Red-tailed Hawks are probably the type of hawk that people are most familiar with. These birds of prey are often seen in North Carolina on drives in the countryside, either soaring in the sky or perched on a fence post.

The plumage color of Red-tailed Hawks can be anything from nearly white to virtually black, so coloration is not a reliable indicator. The best way to identify them is by looking for their characteristic red tail. 🙂

Red-tailed Hawk Range Map

Red-tailed Hawk Range Map

These hawks are highly adaptable, and there is no real description of their preferred habitats because they seem to be comfortable everywhere. I have seen Red-tailed Hawks backpacking in the deep wilderness to urban cities to my own suburban backyard! Pick a habitat, such as pastures, parks, deserts, roadsides, rainforests, woodlands, fields, or scrublands, and you’ll find them thriving.

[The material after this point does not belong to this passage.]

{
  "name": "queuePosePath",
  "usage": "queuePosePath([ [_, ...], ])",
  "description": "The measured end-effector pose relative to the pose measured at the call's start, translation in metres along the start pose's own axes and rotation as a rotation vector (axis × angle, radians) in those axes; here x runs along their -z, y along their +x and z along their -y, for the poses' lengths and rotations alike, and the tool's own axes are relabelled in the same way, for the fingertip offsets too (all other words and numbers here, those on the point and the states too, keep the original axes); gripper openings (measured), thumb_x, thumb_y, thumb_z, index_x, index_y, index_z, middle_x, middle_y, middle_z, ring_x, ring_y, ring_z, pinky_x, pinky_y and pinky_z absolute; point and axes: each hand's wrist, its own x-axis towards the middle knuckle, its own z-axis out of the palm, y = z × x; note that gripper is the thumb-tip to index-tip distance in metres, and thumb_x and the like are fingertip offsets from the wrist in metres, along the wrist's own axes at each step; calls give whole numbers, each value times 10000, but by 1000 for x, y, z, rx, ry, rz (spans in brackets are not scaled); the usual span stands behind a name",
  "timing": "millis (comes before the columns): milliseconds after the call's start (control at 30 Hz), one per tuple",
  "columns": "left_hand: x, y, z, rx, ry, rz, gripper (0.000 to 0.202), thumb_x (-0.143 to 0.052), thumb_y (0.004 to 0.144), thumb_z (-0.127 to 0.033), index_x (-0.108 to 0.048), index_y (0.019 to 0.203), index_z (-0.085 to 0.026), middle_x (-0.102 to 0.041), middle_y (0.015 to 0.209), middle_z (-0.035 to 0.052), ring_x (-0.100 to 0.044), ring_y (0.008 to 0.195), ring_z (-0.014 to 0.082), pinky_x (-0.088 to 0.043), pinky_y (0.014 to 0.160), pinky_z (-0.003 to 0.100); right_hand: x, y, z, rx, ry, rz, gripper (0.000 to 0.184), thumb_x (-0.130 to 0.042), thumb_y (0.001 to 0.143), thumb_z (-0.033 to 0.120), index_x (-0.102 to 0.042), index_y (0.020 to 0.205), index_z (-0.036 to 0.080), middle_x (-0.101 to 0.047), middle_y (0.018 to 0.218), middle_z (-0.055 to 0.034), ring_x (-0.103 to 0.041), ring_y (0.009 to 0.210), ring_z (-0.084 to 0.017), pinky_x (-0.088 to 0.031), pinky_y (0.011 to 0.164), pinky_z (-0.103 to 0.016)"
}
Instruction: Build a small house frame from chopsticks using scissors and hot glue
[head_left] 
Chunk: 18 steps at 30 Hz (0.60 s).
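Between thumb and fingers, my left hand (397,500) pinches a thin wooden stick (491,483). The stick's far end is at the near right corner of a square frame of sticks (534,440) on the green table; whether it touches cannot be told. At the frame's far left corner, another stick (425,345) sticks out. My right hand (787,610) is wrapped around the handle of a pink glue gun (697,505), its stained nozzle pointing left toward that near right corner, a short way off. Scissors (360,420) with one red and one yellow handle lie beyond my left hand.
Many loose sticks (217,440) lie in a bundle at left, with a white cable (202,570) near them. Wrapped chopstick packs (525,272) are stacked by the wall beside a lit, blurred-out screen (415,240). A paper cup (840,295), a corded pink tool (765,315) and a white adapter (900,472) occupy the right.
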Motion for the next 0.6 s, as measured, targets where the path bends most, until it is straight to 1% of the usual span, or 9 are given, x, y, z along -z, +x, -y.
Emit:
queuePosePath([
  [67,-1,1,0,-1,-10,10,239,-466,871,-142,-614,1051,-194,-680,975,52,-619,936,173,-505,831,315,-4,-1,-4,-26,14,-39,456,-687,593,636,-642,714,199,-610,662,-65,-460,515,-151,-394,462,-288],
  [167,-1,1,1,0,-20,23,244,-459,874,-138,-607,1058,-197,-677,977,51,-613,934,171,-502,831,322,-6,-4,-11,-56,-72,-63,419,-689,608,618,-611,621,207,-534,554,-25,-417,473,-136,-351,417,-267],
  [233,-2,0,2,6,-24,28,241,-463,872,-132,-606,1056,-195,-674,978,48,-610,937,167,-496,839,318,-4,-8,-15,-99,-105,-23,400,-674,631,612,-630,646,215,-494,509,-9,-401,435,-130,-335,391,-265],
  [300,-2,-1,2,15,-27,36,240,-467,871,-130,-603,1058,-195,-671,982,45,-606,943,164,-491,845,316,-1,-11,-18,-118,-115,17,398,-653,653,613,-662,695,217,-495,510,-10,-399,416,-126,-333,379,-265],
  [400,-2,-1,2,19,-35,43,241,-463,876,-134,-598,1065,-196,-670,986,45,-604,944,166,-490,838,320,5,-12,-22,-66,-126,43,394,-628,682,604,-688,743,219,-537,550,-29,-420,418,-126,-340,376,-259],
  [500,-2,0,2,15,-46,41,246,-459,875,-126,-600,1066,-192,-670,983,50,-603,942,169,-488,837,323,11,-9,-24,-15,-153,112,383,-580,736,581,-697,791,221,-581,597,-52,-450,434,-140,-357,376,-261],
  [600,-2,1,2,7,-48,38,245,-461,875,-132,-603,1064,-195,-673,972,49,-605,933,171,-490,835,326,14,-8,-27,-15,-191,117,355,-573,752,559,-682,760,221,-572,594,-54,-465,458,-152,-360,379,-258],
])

Red-tailed Hawks have impressive calls that are easily identified. Listen below to these intimidating sounds below.


#2. Sharp-shinned Hawk

  • Accipiter striatus

Types of birds of prey in North Carolina

  • Length: 9-13.5 inches / 23-37 cm
  • Weight: 3-8 oz / 82-220 g
  • Wingspan: 16.5-26.5 inches / 42-68 cm

Sharp-shinned Hawks are one of the smallest birds of prey in North Carolina.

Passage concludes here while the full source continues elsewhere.